**Task objective**
Leaving the pictures aside, restate all of the data exactly.

**Material provided**
────

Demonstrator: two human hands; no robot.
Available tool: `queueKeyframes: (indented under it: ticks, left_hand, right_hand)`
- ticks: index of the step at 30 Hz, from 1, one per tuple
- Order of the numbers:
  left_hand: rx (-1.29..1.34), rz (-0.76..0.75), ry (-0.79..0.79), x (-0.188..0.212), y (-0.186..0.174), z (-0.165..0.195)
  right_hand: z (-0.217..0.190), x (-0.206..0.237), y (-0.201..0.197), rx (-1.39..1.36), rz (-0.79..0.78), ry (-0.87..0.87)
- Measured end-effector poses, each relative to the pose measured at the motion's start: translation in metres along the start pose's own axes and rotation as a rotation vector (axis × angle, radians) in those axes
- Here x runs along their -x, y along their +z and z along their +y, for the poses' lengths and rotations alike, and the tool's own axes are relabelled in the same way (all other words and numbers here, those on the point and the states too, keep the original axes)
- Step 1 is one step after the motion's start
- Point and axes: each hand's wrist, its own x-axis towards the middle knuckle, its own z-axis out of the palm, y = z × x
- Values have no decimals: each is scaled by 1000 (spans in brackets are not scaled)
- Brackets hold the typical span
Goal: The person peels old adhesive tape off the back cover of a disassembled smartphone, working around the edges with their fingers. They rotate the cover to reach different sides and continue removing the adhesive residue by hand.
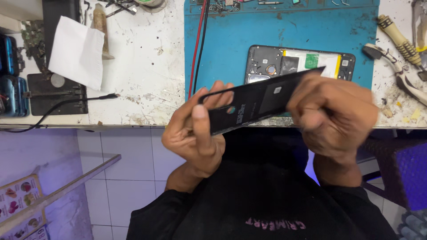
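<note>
A black phone back cover (pixel 255 102) is held up between both hands, tilted, inner side toward me. My left hand (pixel 195 133) grips its left end, thumb across the front edge. My right hand (pixel 333 115), blurred, closes over its right end. Behind the cover an opened phone (pixel 267 62) lies on the blue work mat (pixel 231 40), showing its white battery with a green label and the circuit board.
Red and black wires (pixel 198 49) run down the mat's left edge. A white tissue (pixel 78 51) and a black cable (pixel 66 104) lie on the scuffed white bench at left. Pliers and a cream-handled tool (pixel 400 42) lie at right. Tiled floor below.
</note>
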Motion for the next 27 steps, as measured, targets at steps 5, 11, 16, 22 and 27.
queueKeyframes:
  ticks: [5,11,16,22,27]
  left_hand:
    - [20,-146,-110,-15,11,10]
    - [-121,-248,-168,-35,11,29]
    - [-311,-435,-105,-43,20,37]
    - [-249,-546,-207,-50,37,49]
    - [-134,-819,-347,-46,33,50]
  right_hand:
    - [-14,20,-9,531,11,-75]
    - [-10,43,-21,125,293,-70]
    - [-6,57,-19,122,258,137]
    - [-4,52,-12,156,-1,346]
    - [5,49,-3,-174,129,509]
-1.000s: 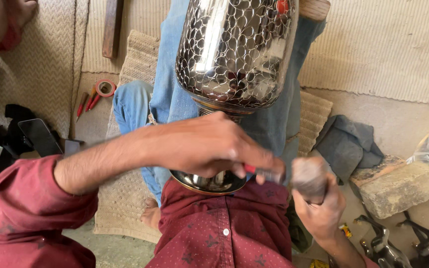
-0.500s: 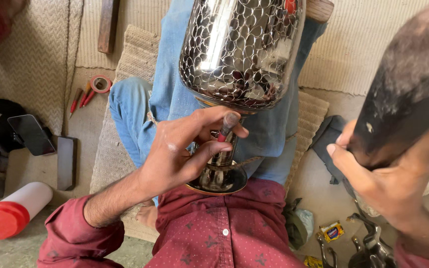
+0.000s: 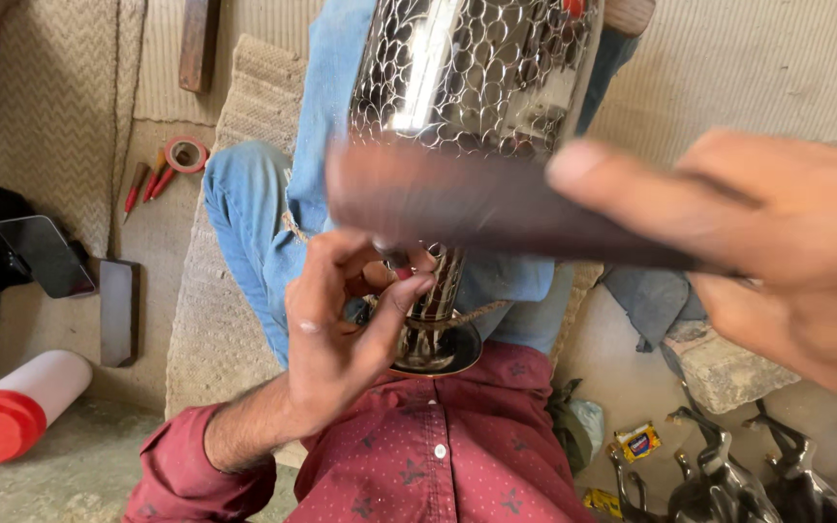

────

**Output**
Demonstrator: two human hands; no robot.
Available tool: `queueKeyframes: (indented under it: ticks, left_hand, right_hand)`
- ticks: index of the step at 30 Hz, from 1, one per tuple
- Order of the numbers:
  left_hand: rx (-1.29..1.34), rz (-0.76..0.75), ry (-0.79..0.79), x (-0.188..0.212), y (-0.186..0.174), z (-0.165..0.195)
  right_hand: z (-0.217..0.190), x (-0.206..0.237), y (-0.201..0.197), rx (-1.39..1.36), rz (-0.79..0.78), ry (-0.87..0.87)
- Measured end-effector poses, each relative to the pose measured at the motion's start: translation in metres along the start pose's own axes and rotation as a rotation vector (axis × angle, radians) in those axes
- Here x runs along their -x, y along their +z and z along their +y, for the poses' lengths and rotations alike, and the tool's own axes are relabelled in the same way (all other words and numbers here, those on the point and the states too, keep the original axes)
- Step 1 is one step after the motion's start
- Point and axes: each hand's wrist, its own x-axis towards the middle knuckle, its own z-axis out of the palm, y = z × x
- Values have no decimals: each is scaled by 1000 (spans in brackets are not scaled)
- Brackets hold the typical span
Goal: The person peels old adhesive tape off the back cover of a disassembled smartphone, working around the edges with their fingers. They rotate the cover to reach different sides and continue removing the adhesive residue by hand.
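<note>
A black phone back cover (pixel 255 102) is held up between both hands, tilted, inner side toward me. My left hand (pixel 195 133) grips its left end, thumb across the front edge. My right hand (pixel 333 115), blurred, closes over its right end. Behind the cover an opened phone (pixel 267 62) lies on the blue work mat (pixel 231 40), showing its white battery with a green label and the circuit board.
Red and black wires (pixel 198 49) run down the mat's left edge. A white tissue (pixel 78 51) and a black cable (pixel 66 104) lie on the scuffed white bench at left. Pliers and a cream-handled tool (pixel 400 42) lie at right. Tiled floor below.
</note>
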Motion for the next 27 steps, as measured, targets at steps 5, 11, 16, 22 and 27.
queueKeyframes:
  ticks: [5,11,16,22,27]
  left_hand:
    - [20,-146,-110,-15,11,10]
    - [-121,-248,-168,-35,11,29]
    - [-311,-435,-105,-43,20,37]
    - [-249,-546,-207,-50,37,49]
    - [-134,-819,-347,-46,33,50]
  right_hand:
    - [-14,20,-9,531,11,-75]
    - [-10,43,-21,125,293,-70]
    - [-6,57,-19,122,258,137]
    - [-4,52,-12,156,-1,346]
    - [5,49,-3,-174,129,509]
-1.000s: 
-0.500s: 
+0.000s: 

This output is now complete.